The annual global Trafficking in Persons Report, released by US Secretary of State John Kerry this week, rates Australia and New Zealand in the top tier of nations complying with minimum standards for eliminating trafficking, but both were urged to step up efforts.
Australia has not taken significant steps to reduce the demand for forced labour or commercial sex acts and needs to vigorously investigate, prosecute and stringently sentence trafficking offenders.
“Australia is primarily a destination country for women and girls subjected to sex trafficking and, increasingly, for women and men subjected to forced labour,” the report states. “Child sex trafficking occurs involving a small number of Australian citizens, primarily teenage girls, as well as foreign victims exploited within the country.”
Australia was praised for a program, administered by the Red Cross, that provides income support, accommodation and legal assistance, among other services, to victims.
But the report describes Australia’s anti- trafficking law enforcement efforts as modest.
The Australian Federal Police investigated 87 alleged trafficking cases in 2014, an increase from 46 in 2013, but it did not convict any traffickers.
“Judicial officials dismissed trials for three alleged traffickers and dropped a trafficking charge against one defendant for undisclosed reasons,” the report states.
Some victims of sex trafficking and women who migrate to Australia for arranged marria- ges are subjected to domestic servitude, the report says.
Unscrupulous employers and labour agencies subject some men and women from Asia and several Pacific islands to forced labour in Australia’s agriculture, construction and hospitality industries.

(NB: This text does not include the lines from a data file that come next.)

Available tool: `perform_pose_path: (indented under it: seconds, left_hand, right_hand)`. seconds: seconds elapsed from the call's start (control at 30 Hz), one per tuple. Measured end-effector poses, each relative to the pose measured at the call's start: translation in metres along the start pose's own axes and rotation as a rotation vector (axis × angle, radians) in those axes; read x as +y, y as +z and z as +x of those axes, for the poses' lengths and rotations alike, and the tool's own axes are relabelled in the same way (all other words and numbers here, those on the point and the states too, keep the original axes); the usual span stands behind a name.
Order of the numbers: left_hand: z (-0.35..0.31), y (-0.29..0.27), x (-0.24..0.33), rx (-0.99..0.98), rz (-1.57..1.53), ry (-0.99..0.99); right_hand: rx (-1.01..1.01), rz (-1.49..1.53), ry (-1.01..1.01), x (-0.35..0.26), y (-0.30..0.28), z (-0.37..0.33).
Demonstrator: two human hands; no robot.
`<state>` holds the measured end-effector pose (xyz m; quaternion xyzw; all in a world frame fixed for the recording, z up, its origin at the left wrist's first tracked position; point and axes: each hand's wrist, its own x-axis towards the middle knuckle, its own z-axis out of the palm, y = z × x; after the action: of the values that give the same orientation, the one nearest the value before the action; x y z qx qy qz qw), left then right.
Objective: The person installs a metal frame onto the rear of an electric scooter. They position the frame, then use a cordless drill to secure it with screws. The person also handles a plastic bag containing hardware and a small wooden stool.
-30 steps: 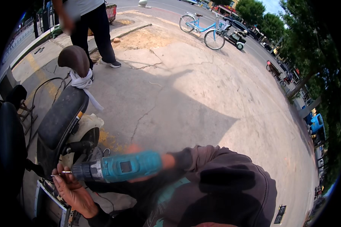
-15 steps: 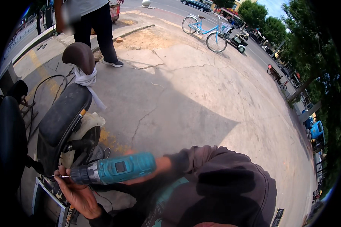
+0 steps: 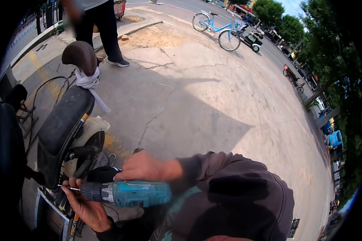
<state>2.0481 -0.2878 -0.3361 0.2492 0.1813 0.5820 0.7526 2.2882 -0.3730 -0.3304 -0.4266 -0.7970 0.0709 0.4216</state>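
A teal cordless drill (image 3: 142, 193) lies level across my lap, its black chuck and thin metal bit pointing left. My right hand (image 3: 142, 166) is wrapped round its grip on the far side. At the tip, my left hand (image 3: 90, 213) pinches round the bit (image 3: 73, 188) with thumb and fingers; whether a screw is also between them I cannot make out. The bit reaches toward the lower body of an electric scooter (image 3: 48, 166), just beneath its black seat (image 3: 66, 120). The exact spot it meets is hidden by my fingers.
A brown backrest (image 3: 82, 56) tied with white cloth (image 3: 87, 80) rises behind the seat. Beyond it stands a person in dark trousers (image 3: 104, 32). A blue bicycle (image 3: 217, 28) is parked farther off on the cracked concrete (image 3: 197, 108). A black cable (image 3: 42, 90) lies at left.
My right hand has rolled the drill over, so its grip now points away from me and the hand shows above the body. My left fingers stay at the bit.
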Motion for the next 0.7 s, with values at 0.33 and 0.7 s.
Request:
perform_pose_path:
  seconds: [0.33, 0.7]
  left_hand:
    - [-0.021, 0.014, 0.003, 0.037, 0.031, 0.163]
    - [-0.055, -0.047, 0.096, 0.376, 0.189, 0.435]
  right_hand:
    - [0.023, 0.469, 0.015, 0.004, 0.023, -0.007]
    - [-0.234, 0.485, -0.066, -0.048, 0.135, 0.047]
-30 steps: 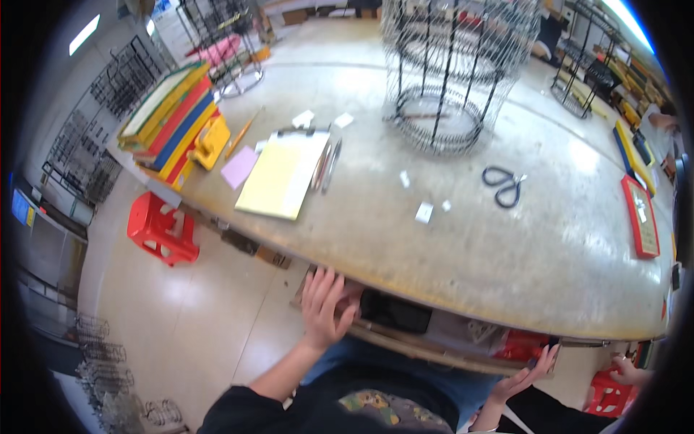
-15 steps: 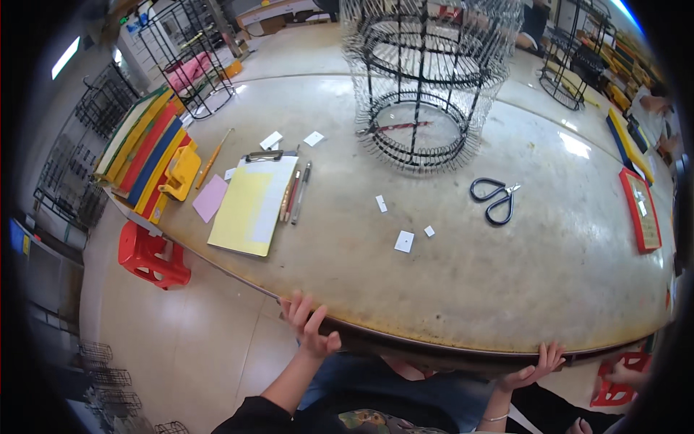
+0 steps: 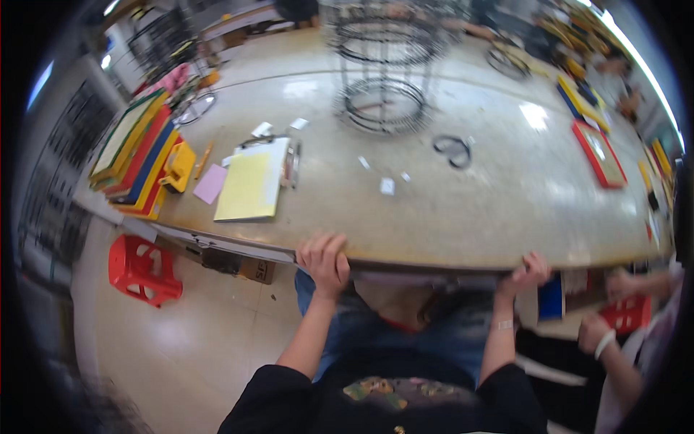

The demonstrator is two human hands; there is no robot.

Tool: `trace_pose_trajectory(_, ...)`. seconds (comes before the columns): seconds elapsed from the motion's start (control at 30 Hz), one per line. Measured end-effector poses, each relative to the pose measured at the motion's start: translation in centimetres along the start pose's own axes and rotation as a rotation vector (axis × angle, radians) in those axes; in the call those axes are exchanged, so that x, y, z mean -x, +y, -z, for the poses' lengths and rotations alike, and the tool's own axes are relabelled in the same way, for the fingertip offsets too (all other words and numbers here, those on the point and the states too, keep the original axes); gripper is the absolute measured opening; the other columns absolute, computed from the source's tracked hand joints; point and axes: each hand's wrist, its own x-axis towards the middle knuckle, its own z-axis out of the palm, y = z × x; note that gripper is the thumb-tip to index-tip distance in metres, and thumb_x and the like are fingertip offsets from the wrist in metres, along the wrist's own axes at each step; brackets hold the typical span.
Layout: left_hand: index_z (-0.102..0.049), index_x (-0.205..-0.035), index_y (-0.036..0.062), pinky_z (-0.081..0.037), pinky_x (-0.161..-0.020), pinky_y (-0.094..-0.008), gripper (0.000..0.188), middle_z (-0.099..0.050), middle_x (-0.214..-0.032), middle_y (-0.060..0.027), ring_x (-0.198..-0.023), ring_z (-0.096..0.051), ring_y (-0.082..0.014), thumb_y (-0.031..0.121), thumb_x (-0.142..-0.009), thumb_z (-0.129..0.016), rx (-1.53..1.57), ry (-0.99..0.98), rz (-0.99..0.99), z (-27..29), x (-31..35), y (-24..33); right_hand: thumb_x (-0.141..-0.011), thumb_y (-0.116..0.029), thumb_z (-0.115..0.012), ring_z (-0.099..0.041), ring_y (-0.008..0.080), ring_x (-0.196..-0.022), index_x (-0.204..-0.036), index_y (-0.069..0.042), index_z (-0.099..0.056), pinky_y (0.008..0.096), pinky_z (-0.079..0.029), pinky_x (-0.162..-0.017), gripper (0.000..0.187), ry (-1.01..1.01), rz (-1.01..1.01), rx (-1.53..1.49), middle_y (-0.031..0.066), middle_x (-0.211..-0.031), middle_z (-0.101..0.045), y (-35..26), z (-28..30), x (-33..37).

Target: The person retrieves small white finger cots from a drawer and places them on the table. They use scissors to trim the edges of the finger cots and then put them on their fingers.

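Observation:
My left hand (image 3: 324, 264) curls its fingers over the near edge of the grey-topped table (image 3: 325, 224). Farther right along that edge, my right hand (image 3: 526, 276) is closed on it too, partly blurred. What the fingertips press on cannot be made out exactly. Beyond the left hand lies a clipboard (image 3: 249, 184) with yellow paper, pens (image 3: 295, 166) at its right side and a pink slip (image 3: 210, 184) at its left. Black-handled scissors (image 3: 454, 150) lie farther in, near small white cards (image 3: 387, 186). A round black wire rack (image 3: 383, 108) stands behind them.
Stacked coloured trays (image 3: 137, 159) fill the table's left end; a red stool (image 3: 144, 271) is below. A red-framed tray (image 3: 600, 155) lies at the right. Another person's hands (image 3: 596, 333) are close on my right, near a blue object (image 3: 551, 298) under the tabletop.
Both hands have gone from loosely spread fingers to curled around the table edge. The view has shifted, showing more of my lap and the person on the right.

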Motion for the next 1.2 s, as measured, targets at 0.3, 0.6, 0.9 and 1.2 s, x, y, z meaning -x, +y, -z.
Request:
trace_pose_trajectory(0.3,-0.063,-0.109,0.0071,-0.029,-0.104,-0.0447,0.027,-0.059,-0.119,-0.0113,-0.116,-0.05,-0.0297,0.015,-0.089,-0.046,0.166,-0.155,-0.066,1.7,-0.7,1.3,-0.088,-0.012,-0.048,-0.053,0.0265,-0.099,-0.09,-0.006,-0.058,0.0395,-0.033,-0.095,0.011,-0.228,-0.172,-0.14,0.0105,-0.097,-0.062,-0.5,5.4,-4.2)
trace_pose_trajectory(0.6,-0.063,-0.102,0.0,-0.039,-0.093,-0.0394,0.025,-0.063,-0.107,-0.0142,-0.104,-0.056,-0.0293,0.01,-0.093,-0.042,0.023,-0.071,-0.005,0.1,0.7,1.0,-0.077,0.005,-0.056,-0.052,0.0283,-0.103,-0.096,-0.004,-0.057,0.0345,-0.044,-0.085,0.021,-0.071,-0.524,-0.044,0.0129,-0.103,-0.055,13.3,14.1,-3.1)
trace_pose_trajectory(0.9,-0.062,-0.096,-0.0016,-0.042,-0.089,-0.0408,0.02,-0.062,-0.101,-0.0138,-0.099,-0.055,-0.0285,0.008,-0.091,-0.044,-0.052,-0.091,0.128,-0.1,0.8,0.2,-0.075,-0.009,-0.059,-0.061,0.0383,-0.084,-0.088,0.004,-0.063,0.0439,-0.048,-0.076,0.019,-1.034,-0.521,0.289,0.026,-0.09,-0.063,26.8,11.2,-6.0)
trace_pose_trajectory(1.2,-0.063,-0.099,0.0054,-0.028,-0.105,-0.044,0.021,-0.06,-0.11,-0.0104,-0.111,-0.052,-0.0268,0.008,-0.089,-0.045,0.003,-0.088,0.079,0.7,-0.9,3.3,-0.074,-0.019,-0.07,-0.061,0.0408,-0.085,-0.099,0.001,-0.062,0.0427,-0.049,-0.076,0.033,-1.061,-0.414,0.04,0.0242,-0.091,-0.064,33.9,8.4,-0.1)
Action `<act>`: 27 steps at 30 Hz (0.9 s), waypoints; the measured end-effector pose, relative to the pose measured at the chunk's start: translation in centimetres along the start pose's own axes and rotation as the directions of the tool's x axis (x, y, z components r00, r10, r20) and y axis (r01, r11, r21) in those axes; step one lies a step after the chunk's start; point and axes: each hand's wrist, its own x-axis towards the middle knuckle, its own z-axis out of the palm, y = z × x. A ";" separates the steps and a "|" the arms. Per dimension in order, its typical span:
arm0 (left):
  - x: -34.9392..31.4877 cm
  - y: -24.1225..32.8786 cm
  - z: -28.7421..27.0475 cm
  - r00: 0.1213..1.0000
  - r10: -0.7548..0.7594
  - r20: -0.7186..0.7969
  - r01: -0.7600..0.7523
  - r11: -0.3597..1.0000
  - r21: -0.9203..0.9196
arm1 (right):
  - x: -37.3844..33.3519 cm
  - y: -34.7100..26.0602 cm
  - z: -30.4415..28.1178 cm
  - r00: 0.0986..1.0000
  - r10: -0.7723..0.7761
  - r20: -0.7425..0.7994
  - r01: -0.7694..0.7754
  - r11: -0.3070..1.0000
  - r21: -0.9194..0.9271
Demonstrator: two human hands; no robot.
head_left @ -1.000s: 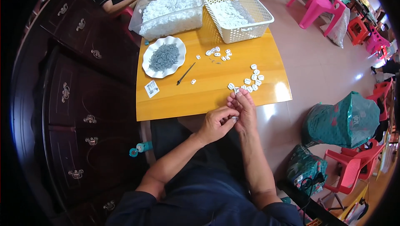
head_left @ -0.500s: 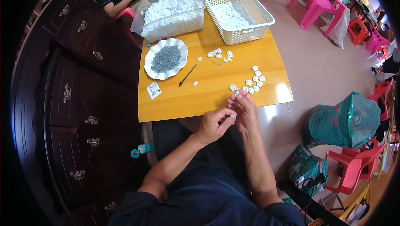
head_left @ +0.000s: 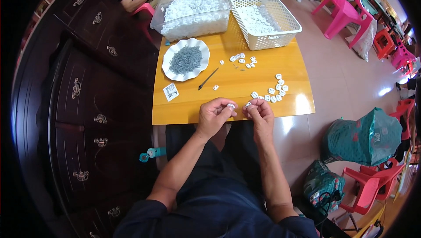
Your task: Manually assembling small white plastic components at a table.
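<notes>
My left hand is nearly closed, thumb against fingers, with a small white piece held at the tips, I think so that most of it stays uncovered. My right hand pinches a dark-marked piece the same way, other fingers curled in behind. Both hands are over the near edge of the table, apart but close, which seems to bring the two pieces level where I can look straight down on them. Just beyond my right hand, marked white pieces lie in a loose curve, probably for easy reach. Grey bits sit in a wavy dish, whose rim likely keeps them from scattering. A thin dark stick lies just beside it, on open wood, perhaps to be easy to pick up.
</notes>
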 end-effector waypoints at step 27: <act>0.3 -0.9 0.4 0.995 0.096 0.007 -0.096 0.980 0.172 | -0.2 0.7 0.1 0.997 -0.051 0.064 0.058 0.990 -0.127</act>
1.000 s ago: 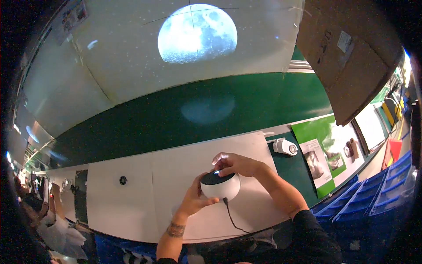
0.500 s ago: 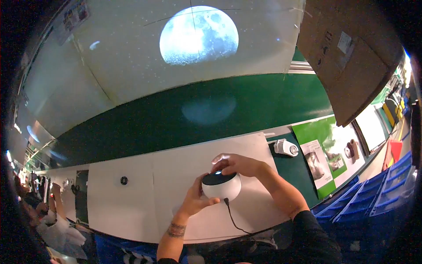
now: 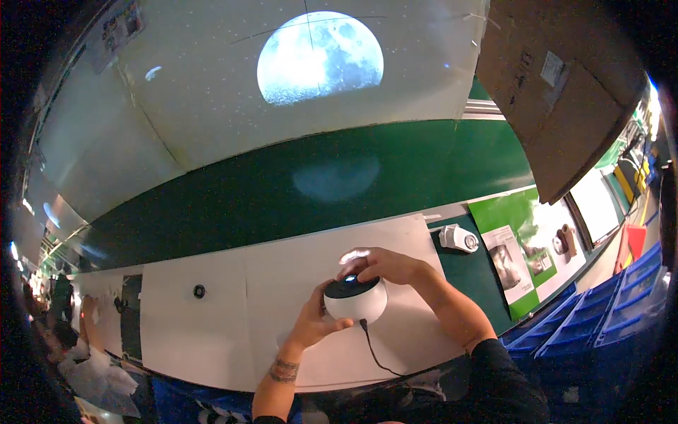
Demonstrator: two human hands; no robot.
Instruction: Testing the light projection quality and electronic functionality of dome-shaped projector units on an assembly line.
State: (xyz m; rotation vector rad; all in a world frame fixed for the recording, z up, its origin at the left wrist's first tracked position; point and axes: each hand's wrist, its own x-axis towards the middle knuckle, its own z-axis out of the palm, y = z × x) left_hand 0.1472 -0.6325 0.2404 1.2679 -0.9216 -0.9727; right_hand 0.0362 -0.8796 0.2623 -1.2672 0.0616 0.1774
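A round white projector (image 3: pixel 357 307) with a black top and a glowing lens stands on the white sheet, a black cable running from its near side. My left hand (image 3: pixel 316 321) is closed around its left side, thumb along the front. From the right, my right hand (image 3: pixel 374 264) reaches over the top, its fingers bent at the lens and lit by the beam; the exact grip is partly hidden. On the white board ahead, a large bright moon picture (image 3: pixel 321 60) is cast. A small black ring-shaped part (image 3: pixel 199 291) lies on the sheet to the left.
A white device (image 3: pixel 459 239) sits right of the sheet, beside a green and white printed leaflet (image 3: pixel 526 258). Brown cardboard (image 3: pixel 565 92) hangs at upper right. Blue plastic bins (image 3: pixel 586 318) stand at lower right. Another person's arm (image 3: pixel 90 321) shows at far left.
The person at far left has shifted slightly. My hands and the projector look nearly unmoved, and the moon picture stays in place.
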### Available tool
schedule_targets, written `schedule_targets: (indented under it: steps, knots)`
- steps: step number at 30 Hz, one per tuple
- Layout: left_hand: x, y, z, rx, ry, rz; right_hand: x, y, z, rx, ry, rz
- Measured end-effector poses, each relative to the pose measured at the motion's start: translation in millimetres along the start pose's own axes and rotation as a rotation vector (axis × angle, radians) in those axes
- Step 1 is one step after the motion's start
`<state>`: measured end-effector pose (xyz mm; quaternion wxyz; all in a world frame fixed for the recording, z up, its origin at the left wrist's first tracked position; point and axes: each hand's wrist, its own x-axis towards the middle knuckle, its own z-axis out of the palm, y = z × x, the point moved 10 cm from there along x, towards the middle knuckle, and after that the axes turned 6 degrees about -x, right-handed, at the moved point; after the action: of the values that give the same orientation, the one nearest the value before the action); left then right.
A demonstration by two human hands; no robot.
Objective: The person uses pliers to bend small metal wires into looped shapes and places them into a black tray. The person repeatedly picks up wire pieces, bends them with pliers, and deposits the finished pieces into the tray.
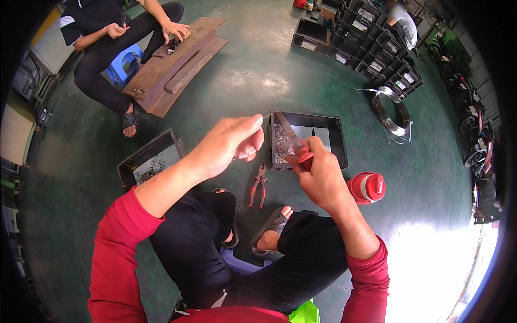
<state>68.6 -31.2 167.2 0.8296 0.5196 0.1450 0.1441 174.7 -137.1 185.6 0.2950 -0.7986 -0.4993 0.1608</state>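
Black tray (pixel 337 141): metal bits (pixel 281 146) inside (tool (pixel 291 132) in right hand (pixel 322 177) above).

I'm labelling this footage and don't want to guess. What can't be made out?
In the head view:
Red-handled knife: much of its grip, covered by the right hand.
Left hand: anything inside its curled fingers, which hide it.
Left crate: part of its near side, behind the left forearm.
Co-worker: head, cut off by the upper edge.

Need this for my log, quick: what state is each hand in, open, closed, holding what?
Left hand: partly curled; whether it grips anything small can't be told.
Right hand: closed on a red-handled knife.
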Motion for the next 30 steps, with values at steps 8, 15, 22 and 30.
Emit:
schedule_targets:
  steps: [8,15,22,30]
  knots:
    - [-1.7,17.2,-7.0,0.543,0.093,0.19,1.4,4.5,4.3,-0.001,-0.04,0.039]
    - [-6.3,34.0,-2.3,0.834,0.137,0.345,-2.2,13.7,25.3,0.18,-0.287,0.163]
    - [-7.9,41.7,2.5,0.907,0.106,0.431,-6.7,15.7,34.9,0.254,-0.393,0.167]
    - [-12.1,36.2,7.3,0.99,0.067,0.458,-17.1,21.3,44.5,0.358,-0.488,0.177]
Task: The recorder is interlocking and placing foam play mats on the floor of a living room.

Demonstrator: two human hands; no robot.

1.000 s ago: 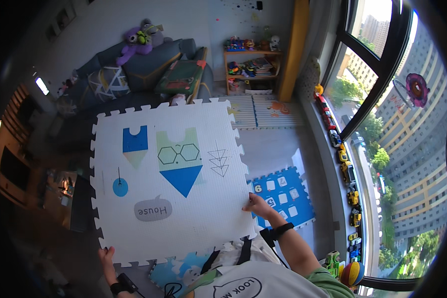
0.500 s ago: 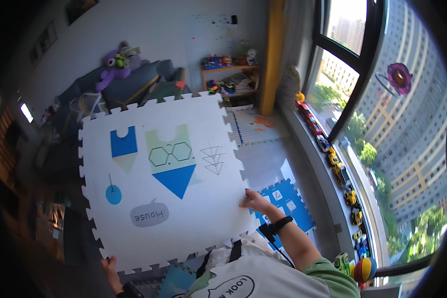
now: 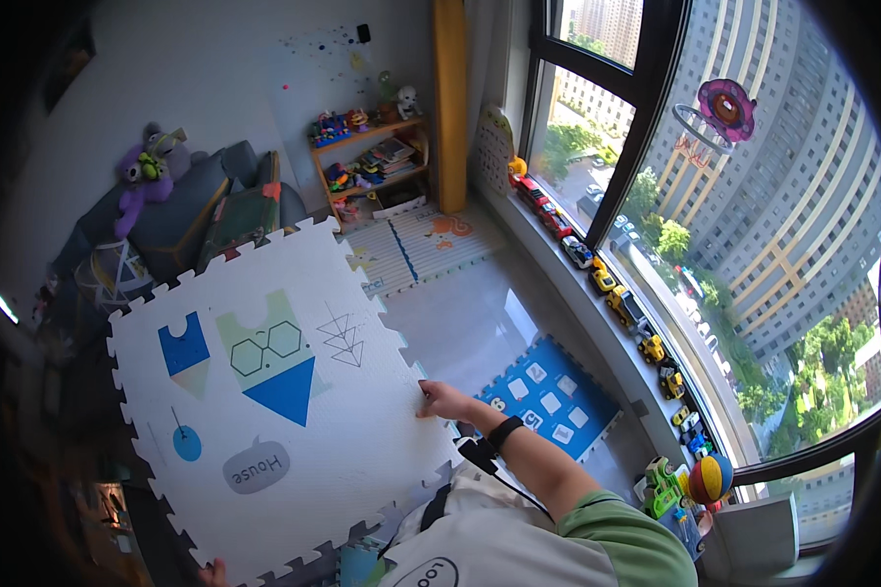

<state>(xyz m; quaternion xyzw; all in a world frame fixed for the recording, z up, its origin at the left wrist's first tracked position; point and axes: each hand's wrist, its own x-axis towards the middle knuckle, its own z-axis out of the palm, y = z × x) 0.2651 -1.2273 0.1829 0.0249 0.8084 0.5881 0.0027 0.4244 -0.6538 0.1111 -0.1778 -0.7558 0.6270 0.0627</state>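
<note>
A large white foam play mat (image 3: pixel 352 450) with jigsaw edges is held up in front of me, tilted. Blue and pale green house shapes, thin tree outlines and a grey speech bubble are printed on it, upside down to me. My right hand (image 3: pixel 447 399) grips its right edge, thumb on the printed face and the other fingers hidden behind. At the near left corner my left hand (image 3: pixel 213 573) pinches the lower edge; only a few fingertips show at the picture's rim.
A blue foam mat (image 3: pixel 507 415) with white squares lies on the floor at right. Toy vehicles (image 3: pixel 617 303) line the window sill, with a ball (image 3: pixel 710 479) at its near end. A shelf of toys (image 3: pixel 370 147), a striped mat (image 3: pixel 421 249) and a dark sofa (image 3: pixel 181 225) stand farther back.
My view has turned rightward, so the room has shifted left in the picture. The white mat now sits lower and farther left, still in both hands; more of the blue floor mat shows.
</note>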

The report describes NZ as a destination for foreign men and women subjected to forced labour and sex trafficking and a source for children subjected to sex trafficking within the country.
Papua New Guinea was placed on the “Tier 2 Watch List” for countries whose governments did not fully comply with minimum standards, but which were making “significant efforts” to bring themselves into compliance.
“An estimated 19 per cent of the country’s labour market is comprised of child workers – some of whom are subjected to forced labour or child prostitution,” the Papua New Guinea chapter states.
Countries in the bottom Tier 3, described as having governments that do not fully comply with minimum standards and are not making significant efforts to do so, include Russia, Thailand, Syria, Iran and Zimbabwe.